Fastenal did not have a bad quarter and in fact, beat the Marketbeat.com consensus estimates on the top and bottom lines. The problem is that $1.53 billion in revenue may be up 12.5% from last year and 20% versus 2019 but the 200 basis points of outperformance weren’t enough to get the market excited. In our view, the results are better than they sound, however, due to one less operating day in the quarter. 

On a daily sales basis, revenue is up 14.6% from last year on strength in most segments. The fasteners segment led with a growth of 24.2% while the Other category grew 12.8% and safety equipment sales fell 3.5%. The caveat is that pricing also paid a role in revenue growth and accounted for almost 500 basis points of the increase. 

Moving down, there is more goods news but once again, not good enough to get the market excited. The company reported a 90 basis point improvement in gross margin and a 10 basis point improvement in the operating margin that put GAAP EPS at $0.40. This is down slightly on a sequential basis but up on a one and two-year basis and $0.03 better than the Marketbeat.com consensus estimate. 

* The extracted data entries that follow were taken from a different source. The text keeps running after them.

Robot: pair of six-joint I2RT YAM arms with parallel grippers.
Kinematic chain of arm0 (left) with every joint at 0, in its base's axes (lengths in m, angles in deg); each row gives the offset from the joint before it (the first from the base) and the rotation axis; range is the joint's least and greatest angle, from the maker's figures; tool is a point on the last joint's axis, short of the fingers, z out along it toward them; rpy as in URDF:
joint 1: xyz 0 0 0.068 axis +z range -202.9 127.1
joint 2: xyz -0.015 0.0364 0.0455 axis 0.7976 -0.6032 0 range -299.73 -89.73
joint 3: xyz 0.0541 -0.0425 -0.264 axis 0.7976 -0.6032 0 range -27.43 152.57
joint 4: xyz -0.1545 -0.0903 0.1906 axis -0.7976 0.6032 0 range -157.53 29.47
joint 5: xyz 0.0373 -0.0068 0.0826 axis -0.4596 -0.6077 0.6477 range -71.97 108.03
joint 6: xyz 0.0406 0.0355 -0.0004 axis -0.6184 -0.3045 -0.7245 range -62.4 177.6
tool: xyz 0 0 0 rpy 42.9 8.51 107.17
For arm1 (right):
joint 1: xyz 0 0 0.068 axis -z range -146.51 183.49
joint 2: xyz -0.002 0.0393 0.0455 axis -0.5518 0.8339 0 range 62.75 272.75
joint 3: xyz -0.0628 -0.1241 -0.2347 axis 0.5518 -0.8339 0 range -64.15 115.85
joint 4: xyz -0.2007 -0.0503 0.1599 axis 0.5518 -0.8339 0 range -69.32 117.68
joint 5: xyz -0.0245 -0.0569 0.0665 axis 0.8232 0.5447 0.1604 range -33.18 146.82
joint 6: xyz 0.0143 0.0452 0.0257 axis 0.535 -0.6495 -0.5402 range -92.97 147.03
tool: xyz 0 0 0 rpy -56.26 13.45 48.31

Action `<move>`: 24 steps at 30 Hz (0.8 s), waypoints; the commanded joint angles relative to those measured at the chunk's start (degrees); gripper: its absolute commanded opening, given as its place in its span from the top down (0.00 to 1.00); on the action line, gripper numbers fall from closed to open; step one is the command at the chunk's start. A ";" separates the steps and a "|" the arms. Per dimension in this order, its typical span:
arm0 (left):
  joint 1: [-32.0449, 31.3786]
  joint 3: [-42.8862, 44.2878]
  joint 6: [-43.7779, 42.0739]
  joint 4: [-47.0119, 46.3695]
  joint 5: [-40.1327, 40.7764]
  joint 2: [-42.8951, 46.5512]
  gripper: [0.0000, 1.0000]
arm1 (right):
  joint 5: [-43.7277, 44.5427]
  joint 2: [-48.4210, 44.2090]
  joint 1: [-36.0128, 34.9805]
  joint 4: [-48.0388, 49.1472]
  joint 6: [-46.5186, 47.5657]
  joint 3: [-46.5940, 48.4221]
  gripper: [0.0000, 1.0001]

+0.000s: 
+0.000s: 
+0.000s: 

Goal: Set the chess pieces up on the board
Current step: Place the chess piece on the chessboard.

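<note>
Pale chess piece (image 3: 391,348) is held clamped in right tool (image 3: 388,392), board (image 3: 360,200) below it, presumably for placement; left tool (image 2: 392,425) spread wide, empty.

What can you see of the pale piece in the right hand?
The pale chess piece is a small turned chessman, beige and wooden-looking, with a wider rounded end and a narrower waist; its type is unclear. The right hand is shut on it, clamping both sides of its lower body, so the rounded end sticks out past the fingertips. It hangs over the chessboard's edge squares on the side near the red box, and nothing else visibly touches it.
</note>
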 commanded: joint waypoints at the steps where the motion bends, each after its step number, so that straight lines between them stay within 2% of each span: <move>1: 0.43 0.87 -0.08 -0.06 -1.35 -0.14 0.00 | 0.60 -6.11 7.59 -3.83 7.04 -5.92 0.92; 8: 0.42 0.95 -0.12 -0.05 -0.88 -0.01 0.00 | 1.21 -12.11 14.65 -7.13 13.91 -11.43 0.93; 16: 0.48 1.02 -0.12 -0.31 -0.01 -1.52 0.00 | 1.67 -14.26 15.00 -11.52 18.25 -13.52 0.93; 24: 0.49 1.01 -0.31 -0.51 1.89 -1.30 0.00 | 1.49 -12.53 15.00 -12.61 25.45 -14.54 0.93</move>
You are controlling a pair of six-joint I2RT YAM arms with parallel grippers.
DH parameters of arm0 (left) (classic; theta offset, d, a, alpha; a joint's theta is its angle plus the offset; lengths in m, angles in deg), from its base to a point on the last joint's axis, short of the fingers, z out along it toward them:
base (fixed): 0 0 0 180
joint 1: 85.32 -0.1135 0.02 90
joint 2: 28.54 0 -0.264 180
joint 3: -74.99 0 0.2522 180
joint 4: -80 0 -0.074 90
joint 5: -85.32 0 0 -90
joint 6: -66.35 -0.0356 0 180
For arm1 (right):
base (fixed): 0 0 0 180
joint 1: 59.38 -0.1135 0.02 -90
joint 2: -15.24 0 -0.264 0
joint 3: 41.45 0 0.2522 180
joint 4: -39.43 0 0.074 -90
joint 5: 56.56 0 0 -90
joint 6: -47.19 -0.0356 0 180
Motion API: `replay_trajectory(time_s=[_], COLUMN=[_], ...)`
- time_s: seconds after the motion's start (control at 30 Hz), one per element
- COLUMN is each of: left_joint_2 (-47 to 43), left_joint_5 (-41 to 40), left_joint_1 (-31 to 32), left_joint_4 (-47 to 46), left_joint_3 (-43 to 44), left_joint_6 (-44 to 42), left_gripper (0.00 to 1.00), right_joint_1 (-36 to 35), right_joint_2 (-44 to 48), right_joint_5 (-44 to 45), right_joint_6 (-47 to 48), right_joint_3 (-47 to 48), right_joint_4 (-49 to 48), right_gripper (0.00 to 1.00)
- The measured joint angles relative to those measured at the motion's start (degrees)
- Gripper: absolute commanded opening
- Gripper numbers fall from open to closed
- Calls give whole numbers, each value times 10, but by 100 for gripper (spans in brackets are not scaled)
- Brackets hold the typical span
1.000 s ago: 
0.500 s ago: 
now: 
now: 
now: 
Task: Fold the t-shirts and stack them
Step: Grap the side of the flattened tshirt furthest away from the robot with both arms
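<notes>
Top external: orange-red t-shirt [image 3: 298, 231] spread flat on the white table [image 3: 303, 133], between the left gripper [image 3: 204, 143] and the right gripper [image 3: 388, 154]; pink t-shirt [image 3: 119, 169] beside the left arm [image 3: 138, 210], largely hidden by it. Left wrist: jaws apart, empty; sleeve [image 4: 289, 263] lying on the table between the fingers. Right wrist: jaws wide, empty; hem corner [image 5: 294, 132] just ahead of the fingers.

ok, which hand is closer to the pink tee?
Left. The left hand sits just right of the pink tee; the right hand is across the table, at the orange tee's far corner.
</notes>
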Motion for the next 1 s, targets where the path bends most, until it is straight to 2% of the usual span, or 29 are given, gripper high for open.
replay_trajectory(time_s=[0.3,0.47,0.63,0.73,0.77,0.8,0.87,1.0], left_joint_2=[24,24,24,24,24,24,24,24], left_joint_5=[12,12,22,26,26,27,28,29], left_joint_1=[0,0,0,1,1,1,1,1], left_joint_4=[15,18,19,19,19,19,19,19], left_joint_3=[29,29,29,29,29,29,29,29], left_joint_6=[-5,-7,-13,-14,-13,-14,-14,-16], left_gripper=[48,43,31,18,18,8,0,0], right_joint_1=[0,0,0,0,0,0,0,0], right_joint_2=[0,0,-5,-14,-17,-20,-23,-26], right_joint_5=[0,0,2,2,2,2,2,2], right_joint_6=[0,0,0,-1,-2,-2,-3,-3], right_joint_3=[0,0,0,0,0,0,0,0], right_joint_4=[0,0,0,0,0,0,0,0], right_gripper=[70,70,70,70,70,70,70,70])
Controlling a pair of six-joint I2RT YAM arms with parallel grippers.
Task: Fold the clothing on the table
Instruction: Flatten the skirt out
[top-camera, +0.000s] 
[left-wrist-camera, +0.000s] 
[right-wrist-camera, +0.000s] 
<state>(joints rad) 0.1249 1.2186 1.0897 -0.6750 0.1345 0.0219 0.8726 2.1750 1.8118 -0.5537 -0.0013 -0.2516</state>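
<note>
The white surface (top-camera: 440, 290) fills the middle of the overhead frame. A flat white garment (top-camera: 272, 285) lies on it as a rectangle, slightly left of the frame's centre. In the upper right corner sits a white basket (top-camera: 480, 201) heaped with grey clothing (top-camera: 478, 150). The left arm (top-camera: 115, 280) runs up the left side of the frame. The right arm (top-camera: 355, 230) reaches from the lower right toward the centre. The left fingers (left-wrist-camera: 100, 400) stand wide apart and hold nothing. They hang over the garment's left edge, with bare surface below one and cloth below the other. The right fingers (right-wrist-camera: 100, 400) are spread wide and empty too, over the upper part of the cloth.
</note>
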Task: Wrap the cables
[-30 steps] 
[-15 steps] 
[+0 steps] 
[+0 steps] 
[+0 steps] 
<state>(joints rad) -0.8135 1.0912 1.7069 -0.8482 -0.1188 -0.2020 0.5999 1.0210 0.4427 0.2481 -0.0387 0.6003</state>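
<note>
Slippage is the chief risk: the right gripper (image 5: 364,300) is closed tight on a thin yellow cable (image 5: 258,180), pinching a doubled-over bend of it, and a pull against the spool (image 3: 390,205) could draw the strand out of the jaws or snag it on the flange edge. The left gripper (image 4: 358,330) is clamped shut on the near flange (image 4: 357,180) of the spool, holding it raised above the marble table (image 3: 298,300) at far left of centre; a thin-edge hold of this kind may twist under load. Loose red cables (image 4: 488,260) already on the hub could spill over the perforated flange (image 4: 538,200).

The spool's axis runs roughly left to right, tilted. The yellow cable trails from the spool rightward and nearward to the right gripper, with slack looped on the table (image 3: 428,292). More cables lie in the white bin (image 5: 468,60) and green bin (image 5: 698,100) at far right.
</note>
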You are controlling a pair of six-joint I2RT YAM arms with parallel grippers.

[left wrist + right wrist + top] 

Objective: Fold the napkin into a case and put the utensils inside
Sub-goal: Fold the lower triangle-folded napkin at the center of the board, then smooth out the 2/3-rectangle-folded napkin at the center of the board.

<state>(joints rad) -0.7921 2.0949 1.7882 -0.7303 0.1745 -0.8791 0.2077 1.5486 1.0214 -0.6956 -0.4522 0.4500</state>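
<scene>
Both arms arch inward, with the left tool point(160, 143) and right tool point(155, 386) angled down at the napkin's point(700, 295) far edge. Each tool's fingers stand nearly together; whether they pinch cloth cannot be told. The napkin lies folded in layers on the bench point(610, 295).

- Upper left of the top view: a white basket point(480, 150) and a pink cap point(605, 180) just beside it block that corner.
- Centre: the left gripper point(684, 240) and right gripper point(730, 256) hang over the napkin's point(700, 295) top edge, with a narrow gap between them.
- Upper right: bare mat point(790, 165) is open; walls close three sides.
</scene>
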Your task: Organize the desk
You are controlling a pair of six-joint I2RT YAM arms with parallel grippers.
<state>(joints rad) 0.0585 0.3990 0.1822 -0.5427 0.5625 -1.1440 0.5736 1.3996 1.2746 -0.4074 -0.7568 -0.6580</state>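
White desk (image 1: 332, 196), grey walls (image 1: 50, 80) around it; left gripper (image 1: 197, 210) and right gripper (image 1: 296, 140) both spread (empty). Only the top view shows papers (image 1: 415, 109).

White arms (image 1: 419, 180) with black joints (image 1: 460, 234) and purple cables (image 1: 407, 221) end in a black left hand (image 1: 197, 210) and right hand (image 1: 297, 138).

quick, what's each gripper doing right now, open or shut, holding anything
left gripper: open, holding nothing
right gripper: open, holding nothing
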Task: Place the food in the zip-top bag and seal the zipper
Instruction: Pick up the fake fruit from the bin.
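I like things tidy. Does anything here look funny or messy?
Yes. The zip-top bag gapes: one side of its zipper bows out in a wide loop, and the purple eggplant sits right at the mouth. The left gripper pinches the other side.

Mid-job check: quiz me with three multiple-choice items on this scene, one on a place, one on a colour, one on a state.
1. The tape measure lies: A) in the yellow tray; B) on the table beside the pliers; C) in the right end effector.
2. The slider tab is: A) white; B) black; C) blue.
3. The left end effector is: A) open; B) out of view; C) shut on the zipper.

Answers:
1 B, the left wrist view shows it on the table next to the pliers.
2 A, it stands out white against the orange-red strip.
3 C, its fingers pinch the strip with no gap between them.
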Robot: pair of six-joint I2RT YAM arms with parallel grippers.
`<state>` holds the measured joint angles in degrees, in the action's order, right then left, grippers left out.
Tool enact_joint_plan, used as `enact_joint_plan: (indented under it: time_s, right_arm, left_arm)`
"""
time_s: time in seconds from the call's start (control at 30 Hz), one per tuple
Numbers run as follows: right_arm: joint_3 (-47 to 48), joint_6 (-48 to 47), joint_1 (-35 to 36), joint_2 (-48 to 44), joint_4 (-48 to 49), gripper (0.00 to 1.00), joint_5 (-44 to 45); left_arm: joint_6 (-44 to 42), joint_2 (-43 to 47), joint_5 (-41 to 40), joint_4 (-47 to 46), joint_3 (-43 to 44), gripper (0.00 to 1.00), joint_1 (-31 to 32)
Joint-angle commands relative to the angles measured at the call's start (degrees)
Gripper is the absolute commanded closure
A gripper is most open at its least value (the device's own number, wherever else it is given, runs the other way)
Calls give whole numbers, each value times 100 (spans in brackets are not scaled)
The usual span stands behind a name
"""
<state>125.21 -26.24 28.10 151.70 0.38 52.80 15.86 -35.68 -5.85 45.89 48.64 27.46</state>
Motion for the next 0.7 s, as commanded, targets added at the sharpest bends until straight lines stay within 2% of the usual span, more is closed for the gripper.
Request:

Fastenal doesn’t give formal guidance but it looks like momentum is still building for the company. In our view, sales may slow in the coming year but should sustain at least high-single-digit increases versus 2021. More importantly, the company’s outlook is positive in terms of its dividend which yields a market-beating 2.12% with the latest increase. The company raised the dividend by 10.7% to $1.24 annually and we see additional increases in the future. The company has been raising its dividend for 23 years and, while the payout ratio is high at 73%, the balance sheet is a fortress and margins are holding up well. 

The Analysts Are On The Fence With Fastenal 

The analyst’s rate Fastenal a firm Hold. This is based on 5 analysts’ ratings and comes with a price target of $56.40. The consensus price target assumes the stock is overvalued at this level but has been rising over the near, short, and long-term. The caveat is that estimates are on the rise but at a very slow pace, only 29% compared to some we’ve seen that are up triple-digits, and the pace has been slowing. Business outlook or not, with analyst sentiment so tepid we are not expecting a major turnaround in share prices right now. 

Looking at the charts, shares popped on the release but resistance at the short-term moving average capped gains. Selling at the average pushed the price back down to their opening levels confirming the downtrend in price action that began in December 2021. Price action is technically above support but has set a new low in testing that support. For that reason and weakness in the indicators we are expecting to see shares of Fastenal move below $58 and down to the $56 level and possibly lower.